== YOUR OBJECTIVE ==
Your answer must be every line of the data that holds the string "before".

===== INFORMATION PROVIDED

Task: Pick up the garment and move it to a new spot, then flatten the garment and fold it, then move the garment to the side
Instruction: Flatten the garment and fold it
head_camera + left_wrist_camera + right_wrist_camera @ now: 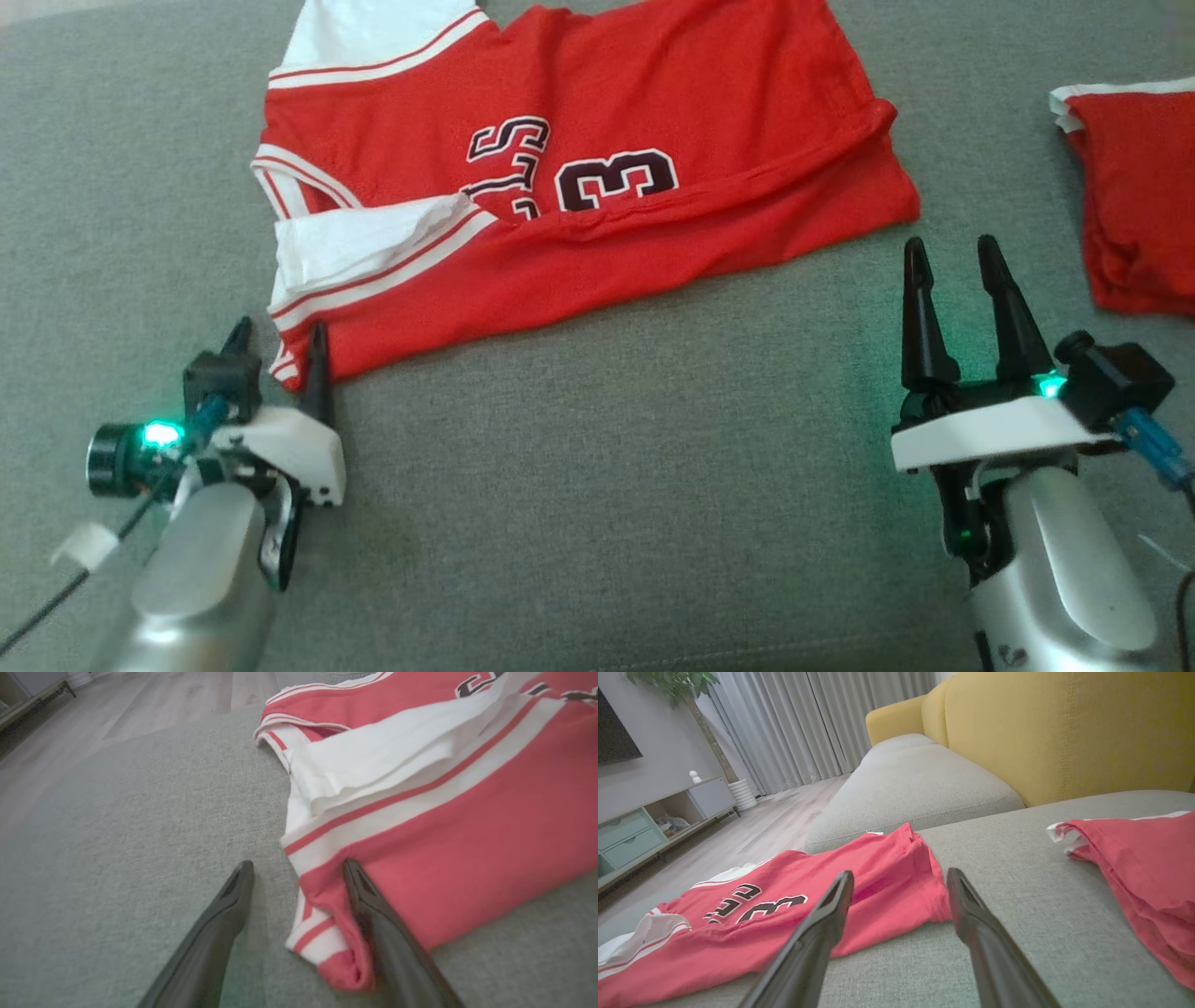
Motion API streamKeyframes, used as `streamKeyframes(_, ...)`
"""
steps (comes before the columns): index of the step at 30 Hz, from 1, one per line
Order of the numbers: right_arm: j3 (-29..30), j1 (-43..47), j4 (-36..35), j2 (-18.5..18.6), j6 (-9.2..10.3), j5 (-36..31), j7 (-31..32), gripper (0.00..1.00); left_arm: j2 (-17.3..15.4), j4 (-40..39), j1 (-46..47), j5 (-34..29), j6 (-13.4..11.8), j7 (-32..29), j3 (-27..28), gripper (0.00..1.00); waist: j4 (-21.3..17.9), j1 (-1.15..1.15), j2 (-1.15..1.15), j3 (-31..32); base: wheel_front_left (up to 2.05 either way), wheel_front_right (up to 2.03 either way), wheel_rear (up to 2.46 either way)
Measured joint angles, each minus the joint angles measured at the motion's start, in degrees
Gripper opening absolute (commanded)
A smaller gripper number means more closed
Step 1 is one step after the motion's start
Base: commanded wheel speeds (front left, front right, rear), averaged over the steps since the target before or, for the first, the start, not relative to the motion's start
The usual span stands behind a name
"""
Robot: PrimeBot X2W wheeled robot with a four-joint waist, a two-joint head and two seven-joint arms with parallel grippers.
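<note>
The garment (597,177) is a red jersey with white sleeves and dark numbers, lying partly folded on the grey sofa seat (607,467). My left gripper (280,341) is open at the garment's near left corner (336,933); one finger lies on the red hem and the other on the bare cushion. My right gripper (952,257) stands open just off the garment's right corner (924,896), above bare cushion, holding nothing.
A second red garment (1134,205) lies at the right edge of the seat. A yellow sofa back (1064,732) rises behind it. Past the seat's left edge I see wooden floor (140,700), a low cabinet (654,821) and curtains.
</note>
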State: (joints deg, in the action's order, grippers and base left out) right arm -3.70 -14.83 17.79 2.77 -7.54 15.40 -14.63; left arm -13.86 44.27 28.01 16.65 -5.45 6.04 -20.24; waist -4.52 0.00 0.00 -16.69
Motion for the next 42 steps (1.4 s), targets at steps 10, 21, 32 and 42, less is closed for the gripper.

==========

== YOUR SOLUTION ==
steps (comes before the columns): index of the step at 30 Hz, from 1, one per line
Base: commanded wheel speeds (front left, front right, rear), averaged over the steps since the target before or, for the first, the start, not relative to the motion's start

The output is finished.